17th February 2014 – Leeds Student

By February 17, 2015 Uncle

An Interview with Nick Helm

Jasmine Andersson – Leeds Student – 17th February 2014

He’s charmed us on 8 Out Of 10 Cats Does Countdown, but now comedian Nick Helm has made his way onto BBC Three’s new sitcom Uncle.
LSi talks bellies, Eurovision and, of course, Uncle.

We all have those moments in life where we wish we had been a little bit more audacious. Perhaps we should have told someone off for skipping the queue, told that person we fancy that it was actually our truthful sentiments in that 3am drunken text. Nick Helm is not a man defined by such limitations. He doesn’t care what anyone else thinks. Outlandish and ebullient with comedic abandon, Helm offers a welcomed measure of self-assuredness and idiocy that the British so often fail to grasp.

‘Comedy isn’t about getting people to like you. If you are too scared to make a joke out of a fear of offending people, you’re in the wrong job,’ says Nick. A man of many talents, St. Alban’s born Nick began his career on the Fringe comedy circuit. Using poetry, song and standup to convey the idiocy of humankind, the confident artist is happy to explore all modes of humour. It should come as no surprise that Helm has now turned his attention towards the small screen.
Nick plays the lovable lead in BBC Three’s latest sitcom, Uncle. The series follows the life of manchild Andy, who is forced to turn his life around from grungy self-indulgence in order to look after his straight-laced schoolboy nephew, Errol, as Andy’s sister recovers from a fraught history of substance addiction.

Beyond the hilarity of the disjointed world of punch ups at children’s birthday parties and bowl cuts, a serious narrative ensues, one in which the non-nuclear family reigns affectionately supreme. ‘Kids should be allowed to be kids, but because of the situation his mum has been in, Errol hasn’t really been allowed to do that,’ says Nick. ‘Through their relationship, not only is Andy trying to learn how to be an adult, but Errol’s trying to learn how to be a child. It’s an interesting and heartwarming learning curve for them both.’

As well as taking a starring role in the critically acclaimed series, Nick has also released a collection of his top hits in his debut album, Hot n Heavy. True to Nick’s style, the album is a ferociously alluring collage of a modern man. ‘I was really proud of Hot n Heavy. Up until Uncle it was the proudest thing that I’ve done. Now I’m really proud of both of them. I think they’re both great,’ says Nick. ‘I’ve got enough material for another album, but I think I’m also going to set my sights further afield and start thinking about the Eurovision song contest.’ Nick says.
Although he may be keen to take on Britain’s international reputation, playing at weddings is another matter for the star. ‘I get asked quite a lot to do weddings, but I wouldn’t do a wedding again,’ Nick shudders. ‘I had to be a best man at my mate’s wedding, and that was horrific. As funny as the idea is in your head, when you actually put it into context and see crying children and upset grandparents who have lived long enough to see their grandchildren getting married and you’ve ruined it, then it’s not worth it.’

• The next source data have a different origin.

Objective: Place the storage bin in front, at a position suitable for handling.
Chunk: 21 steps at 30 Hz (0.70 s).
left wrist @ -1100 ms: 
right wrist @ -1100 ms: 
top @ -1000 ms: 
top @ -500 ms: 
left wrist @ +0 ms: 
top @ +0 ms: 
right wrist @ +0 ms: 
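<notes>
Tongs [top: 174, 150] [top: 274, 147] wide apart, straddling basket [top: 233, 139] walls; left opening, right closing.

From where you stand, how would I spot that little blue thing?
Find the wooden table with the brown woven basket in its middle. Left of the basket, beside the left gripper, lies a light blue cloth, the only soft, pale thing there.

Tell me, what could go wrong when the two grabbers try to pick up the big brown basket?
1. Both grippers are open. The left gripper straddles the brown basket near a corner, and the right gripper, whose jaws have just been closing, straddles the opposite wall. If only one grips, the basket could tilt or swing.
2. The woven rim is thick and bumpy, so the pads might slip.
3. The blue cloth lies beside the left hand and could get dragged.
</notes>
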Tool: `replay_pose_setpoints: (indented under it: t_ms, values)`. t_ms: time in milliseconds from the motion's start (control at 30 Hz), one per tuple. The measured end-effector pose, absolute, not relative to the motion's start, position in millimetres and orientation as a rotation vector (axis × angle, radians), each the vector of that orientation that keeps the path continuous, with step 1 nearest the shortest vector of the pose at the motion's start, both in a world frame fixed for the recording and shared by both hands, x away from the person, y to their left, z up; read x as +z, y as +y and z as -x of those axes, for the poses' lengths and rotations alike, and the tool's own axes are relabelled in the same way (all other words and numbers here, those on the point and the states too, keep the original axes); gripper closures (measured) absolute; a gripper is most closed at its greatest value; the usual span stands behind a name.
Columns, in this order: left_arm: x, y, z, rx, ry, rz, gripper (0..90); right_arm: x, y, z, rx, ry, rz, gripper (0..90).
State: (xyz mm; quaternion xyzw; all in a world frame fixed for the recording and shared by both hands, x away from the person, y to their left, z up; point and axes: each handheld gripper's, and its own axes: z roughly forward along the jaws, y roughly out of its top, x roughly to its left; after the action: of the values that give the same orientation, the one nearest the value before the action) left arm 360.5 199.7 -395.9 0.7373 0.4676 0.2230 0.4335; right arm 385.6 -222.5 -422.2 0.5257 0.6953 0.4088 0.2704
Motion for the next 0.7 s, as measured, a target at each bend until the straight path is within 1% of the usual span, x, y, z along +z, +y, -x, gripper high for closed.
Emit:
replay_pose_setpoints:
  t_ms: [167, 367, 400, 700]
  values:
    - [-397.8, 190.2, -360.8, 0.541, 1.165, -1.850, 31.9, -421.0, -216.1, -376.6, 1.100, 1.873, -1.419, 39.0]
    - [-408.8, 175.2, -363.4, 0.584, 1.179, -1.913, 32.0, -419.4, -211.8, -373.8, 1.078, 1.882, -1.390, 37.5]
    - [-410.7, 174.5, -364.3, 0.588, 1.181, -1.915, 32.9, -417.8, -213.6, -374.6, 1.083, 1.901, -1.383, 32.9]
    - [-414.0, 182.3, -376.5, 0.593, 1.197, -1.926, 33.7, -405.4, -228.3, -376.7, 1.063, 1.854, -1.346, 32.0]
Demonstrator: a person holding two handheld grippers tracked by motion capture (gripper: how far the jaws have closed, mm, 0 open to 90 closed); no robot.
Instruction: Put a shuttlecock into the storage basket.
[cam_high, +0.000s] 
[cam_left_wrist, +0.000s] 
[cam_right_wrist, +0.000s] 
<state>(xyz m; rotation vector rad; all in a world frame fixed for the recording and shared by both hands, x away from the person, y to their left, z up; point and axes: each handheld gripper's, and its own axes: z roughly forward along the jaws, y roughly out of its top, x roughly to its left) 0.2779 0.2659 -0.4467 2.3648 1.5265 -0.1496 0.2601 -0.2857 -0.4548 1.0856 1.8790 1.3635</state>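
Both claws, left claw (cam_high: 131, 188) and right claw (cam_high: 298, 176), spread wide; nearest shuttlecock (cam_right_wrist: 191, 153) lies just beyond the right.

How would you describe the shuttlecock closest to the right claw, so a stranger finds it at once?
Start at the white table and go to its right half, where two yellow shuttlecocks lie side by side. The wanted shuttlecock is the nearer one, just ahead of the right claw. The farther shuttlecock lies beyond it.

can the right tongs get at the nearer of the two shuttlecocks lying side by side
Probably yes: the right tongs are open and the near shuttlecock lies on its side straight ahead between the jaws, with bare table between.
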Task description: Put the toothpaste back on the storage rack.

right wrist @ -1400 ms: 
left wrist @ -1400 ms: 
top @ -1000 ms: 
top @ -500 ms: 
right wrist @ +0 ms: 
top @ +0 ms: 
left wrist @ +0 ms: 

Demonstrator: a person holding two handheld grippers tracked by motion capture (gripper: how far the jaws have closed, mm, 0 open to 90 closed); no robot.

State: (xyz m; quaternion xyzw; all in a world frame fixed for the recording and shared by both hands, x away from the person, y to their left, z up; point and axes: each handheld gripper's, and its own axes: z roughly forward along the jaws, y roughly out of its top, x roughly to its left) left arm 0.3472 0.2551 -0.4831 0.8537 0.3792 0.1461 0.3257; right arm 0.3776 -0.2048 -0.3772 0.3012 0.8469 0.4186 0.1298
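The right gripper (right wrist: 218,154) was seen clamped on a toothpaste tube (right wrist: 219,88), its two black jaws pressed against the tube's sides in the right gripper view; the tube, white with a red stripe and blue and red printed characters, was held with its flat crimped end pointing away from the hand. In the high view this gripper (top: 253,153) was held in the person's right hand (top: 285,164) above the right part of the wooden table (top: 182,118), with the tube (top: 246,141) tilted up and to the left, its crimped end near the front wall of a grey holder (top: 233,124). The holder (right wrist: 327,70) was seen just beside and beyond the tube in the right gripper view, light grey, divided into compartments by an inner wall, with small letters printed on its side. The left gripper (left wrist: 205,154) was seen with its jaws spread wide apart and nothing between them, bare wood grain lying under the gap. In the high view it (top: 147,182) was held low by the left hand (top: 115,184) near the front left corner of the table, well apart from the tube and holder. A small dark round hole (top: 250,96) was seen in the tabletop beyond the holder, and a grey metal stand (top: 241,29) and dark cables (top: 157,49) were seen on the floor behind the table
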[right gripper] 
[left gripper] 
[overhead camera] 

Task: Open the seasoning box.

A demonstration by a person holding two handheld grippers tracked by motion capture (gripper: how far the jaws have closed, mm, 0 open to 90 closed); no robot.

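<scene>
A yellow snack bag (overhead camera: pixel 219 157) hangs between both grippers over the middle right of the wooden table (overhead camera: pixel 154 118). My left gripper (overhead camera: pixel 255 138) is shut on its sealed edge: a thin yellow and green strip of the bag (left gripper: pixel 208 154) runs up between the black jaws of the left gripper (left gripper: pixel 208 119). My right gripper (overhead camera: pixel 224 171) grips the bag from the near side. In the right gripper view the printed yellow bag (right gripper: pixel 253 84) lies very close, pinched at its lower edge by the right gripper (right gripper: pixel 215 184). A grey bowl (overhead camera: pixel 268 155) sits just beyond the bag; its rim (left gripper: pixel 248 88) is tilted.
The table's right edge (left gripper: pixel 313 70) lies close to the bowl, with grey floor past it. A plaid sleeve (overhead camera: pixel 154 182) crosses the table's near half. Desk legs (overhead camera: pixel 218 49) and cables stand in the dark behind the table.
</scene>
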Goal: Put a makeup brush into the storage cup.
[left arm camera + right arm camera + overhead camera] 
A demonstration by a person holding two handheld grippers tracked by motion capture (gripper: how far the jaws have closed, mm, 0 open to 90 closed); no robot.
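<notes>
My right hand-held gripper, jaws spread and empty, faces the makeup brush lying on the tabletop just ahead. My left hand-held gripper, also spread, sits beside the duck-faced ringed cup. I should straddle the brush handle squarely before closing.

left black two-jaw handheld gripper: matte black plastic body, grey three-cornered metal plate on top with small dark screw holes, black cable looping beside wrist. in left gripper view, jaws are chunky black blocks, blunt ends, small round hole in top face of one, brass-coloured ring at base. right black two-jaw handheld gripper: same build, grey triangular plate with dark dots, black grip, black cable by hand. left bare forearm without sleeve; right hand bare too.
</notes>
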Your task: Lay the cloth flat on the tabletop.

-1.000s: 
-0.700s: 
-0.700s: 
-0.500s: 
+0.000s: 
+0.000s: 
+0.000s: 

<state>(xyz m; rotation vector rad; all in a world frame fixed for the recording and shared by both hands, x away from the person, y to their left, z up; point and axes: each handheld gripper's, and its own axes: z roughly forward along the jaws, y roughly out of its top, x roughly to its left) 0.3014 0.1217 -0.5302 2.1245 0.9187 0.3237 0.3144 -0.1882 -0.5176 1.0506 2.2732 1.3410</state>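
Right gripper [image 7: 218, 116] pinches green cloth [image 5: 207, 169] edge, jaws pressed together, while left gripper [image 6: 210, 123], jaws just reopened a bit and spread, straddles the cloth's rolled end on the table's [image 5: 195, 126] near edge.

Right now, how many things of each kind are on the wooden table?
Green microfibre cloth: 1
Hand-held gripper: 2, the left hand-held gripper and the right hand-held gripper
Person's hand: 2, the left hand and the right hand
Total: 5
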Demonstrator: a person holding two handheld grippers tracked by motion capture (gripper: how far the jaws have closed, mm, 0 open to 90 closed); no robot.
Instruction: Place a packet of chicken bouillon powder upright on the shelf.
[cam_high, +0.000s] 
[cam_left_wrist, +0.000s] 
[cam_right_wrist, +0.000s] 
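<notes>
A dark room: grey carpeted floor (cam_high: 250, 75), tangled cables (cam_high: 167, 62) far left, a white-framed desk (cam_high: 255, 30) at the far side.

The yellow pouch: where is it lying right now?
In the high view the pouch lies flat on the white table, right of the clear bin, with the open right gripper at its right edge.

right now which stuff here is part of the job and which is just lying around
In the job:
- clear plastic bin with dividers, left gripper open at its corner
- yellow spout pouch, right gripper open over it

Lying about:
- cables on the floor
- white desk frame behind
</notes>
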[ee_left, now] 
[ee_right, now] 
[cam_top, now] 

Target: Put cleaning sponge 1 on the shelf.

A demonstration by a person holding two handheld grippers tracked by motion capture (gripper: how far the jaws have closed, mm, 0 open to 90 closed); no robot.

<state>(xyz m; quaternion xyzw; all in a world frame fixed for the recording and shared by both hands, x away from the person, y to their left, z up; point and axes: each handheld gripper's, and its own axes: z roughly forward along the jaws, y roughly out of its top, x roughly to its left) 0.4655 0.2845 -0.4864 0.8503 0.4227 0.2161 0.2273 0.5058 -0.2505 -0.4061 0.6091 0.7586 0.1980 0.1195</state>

However, the likelihood of Nick becoming a wedding singer is negligible. Having written a pilot TV episode for Channel 4, the comedian is also getting behind the scenes for BBC Three and penning them a series. He takes it all in his stride, with a refreshing mixture of affability and honesty that will allow him thrive in the industry.

‘There’s so many hoops you have to jump through to get used to doing what you want to do,’ he says. ‘I’m just not afraid to get my belly out and go for it.’